Les États doivent autoriser la présence du clergé à l’intérieur de la chambre de la mort lors des exécutions après une décision de la Cour suprême des États-Unis en 2021 en faveur d’un condamné à mort en Alabama qui s’est vu refuser la présence de son pasteur dans la chambre d’exécution.

Des groupes religieux tels que la Commission d’éthique et de liberté religieuse de la Southern Baptist Convention, l’Association nationale des évangéliques et bien d’autres ont publié des mémoires pour défendre le droit des condamnés à mort à la présence du clergé lors de leurs exécutions.

La condamnation à l’exécution d’Eizember a été confirmée en 2007 par un vote 3-2 de la Cour d’appel pénale de l’Oklahoma. AP rapporte qu’Eizember a commis plusieurs crimes au cours de sa vie, y compris une série de crimes dans plusieurs États où il est devenu le centre d’une chasse à l’homme de 37 jours.

Eizember a également été reconnu coupable d’avoir tiré avec l’intention de tuer le fils de son ex-petite amie, alors âgé de 16 ans, et d’avoir agressé avec une arme dangereuse la mère de son ex-petite amie.

Le 23 novembre 2003, Eizember a été découvert caché dans une église Depew après qu’un volontaire de 75 ans l’y ait trouvé.

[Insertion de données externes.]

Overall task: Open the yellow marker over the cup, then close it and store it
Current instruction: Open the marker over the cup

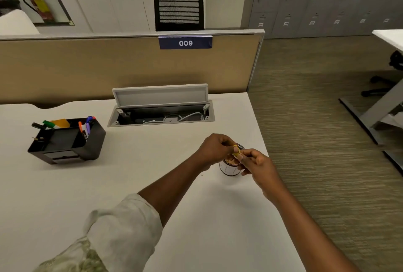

Eizember s’est échappé de l’église en volant le véhicule du bénévole de l’église.

Eizember a ensuite été capturé à l’extérieur de Lufkin, au Texas, après avoir kidnappé un médecin de l’Arkansas et sa femme et les a retenus en otage sous la menace d’une arme pendant six heures alors qu’il les forçait à le conduire au Texas.

Le médecin a tiré quatre fois sur Eizember avec une arme que sa femme gardait dans leur véhicule.

La commission des grâces et des libérations conditionnelles de l’Oklahoma a voté 3 contre 2 en décembre pour ne pas accorder la clémence à Eizember.

La cour d’appel de l’Oklahoma a produit une opinion majoritaire de 84 pages confirmant la condamnation d’Eizember rédigée par le juge Gary Lumpkin de Madill, qui a rejeté les affirmations d’Eizember selon lesquelles sa condamnation à mort devrait être annulée.

« Il ressort clairement de leurs réponses, tant écrites qu’orales, que chacun de ces jurés pourrait être un juré juste et impartial, envisager les trois options de sanction et suivre la loi et les instructions données par le tribunal », lit-on dans l’avis de 2007.

Dans une opinion dissidente de six pages, le juge Charles Chapel de Tulsa aurait écrit que la peine de mort « devrait être annulée » parce que le procès d’Eizember « était entaché lorsque des jurés partiaux qui siégeaient à son jury auraient dû être excusés ».

« Les jurés biaisés ont été autorisés à siéger au procès d’Eizember, même s’il a demandé qu’ils soient révoqués pour un motif valable, et malgré des déclarations préalables au procès claires indiquant leurs préjugés », lit-on dans la décision. « Un juré de la peine capitale doit être en mesure d’examiner équitablement les trois options de peine. »

La juge Arlene Johnson d’Oklahoma City a rejoint Chapel en désaccord avec l’exécution.